Schöne Idee, hatte er gedacht, als sie darauf bestanden hatte, ihren Ghettoblaster mitzunehmen. Aber die Prinzen vermasselten ihm die ganze Unternehmung. Als er ihr nämlich, nach Kartoffelsalat und Frikadellen aus Mutters Küche nicht mehr ganz so nervös, auf der Bank ein wenig näher rücken wollte, pfiffen ihn die Jungen aus Leipzig zurück. »Küssen verboten« scholl es in seine Ohren. Theo war das peinlich. Er konnte die aufflammenden roten Flecken in seinem Gesicht deutlich spüren. Das Hochgefühl von vorhin wich einer erkennbaren Unsicherheit. Er sprang auf, ging erst seitwärts und machte dann zwei Schritte zurück. Dabei warf er mit seinen ungeschickten Füßen die Schüssel mit Erdbeeren um, die er ebenfalls mitgebracht hatte. Die süßen Früchte ergossen sich über den leicht abschüssigen Rastplatz, statt, wie geplant, in Amelies Mund zu landen. Überhaupt, Amelies Mund … Aber er hatte verstanden.

Unser Held hatte es damals dann recht eilig gehabt, die Siebensachen in seinem Fahrradkorb zu verstauen. Und er ärgerte sich, dass er Amelie auf der Lenkstange nach Hause fahren musste. So wie er das auf dem Hinweg genossen hatte, zumal sie ihren Flatterrock immer wieder glattstreichen musste. Jetzt bedauerte er, sie überhaupt gefragt zu haben.
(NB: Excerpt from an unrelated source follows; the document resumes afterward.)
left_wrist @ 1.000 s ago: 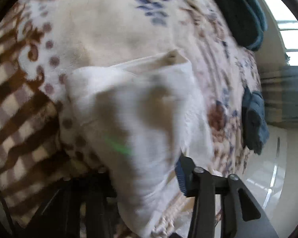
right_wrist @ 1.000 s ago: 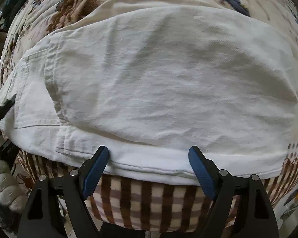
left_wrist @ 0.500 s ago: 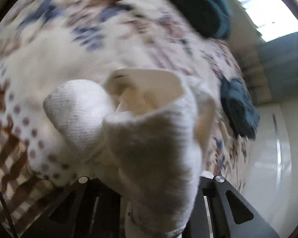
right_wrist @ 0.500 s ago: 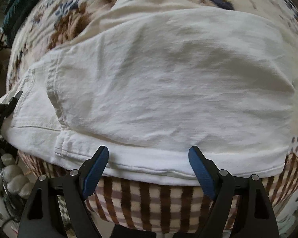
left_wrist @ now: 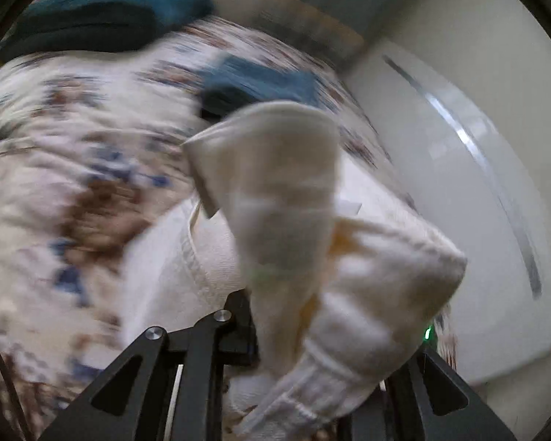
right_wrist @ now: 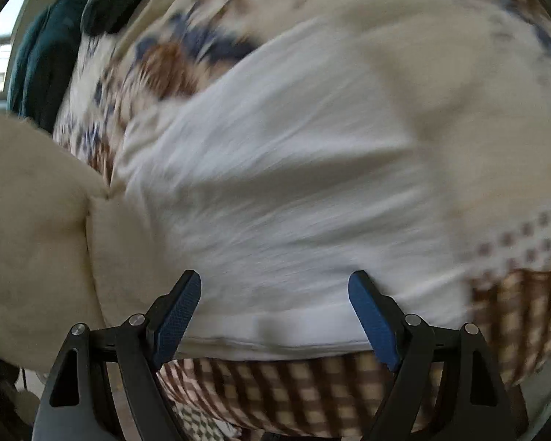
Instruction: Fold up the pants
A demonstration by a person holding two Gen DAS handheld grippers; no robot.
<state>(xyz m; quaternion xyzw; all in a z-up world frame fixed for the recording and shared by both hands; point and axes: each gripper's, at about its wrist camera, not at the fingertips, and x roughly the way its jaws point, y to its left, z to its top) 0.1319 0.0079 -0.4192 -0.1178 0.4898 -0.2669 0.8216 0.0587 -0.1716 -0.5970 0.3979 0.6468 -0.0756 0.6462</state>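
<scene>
Bed w/ floral blanket (right_wrist: 158,70), checked border at near edge. White pants (right_wrist: 294,191) lie flat on it, long axis crosswise to right gripper (right_wrist: 275,312), hem side just under its pads; jaws spread wide, nothing held. Left gripper (left_wrist: 286,334) pinched on a bunched pants end, lifted off blanket, left of the flat part. It's the nearer hand for the fold: carry end across, probably.
</scene>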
Das war 15 Jahre, 7 Wochen und 3 Tage her. Er hatte die Zurückweisung nie vergessen. Eine Mischung aus verletzter Eitelkeit, Feigheit und Unsicherheit hatte ihn dazu bewogen, sie nicht mehr anzusprechen.

Aber Theo hatte all die Jahre keineswegs nur Trübsal geblasen. Er war kein Kind von Traurigkeit. Als er kurze Zeit nach dem verpatzten Ausflug die Schule verließ, um seinen Traumberuf zu erlernen, saß die kesse Carla in der Berufsschule neben ihm. Und nur eine Woche später schon an seinem Frühstückstisch.

Ja, das Leben konnte so einfach sein. Auch Melanie und später Ricarda verbrachten gerne Zeit mit Theo.

Das war immer lustig und nie verbindlich.

Bis …

… vor etwa sechs Monaten plötzlich Amelie in seiner Werkstatt stand.

Theo wittert seine Chance

Endlich hatte das Warten ein Ende. Theo hatte ihre Stimme nicht gleich erkannt, als sie seine Werkstatt betreten hatte. Wie auch, wenn er unter einem Ford-Capri lag. Alles, was er sehen konnte, waren ihre zarten Füße, die in pinkfarbenen Flipflops steckten, und die süßen, zartrosa Zehennägel. War das etwa SIE ...? Wo kam die denn jetzt her?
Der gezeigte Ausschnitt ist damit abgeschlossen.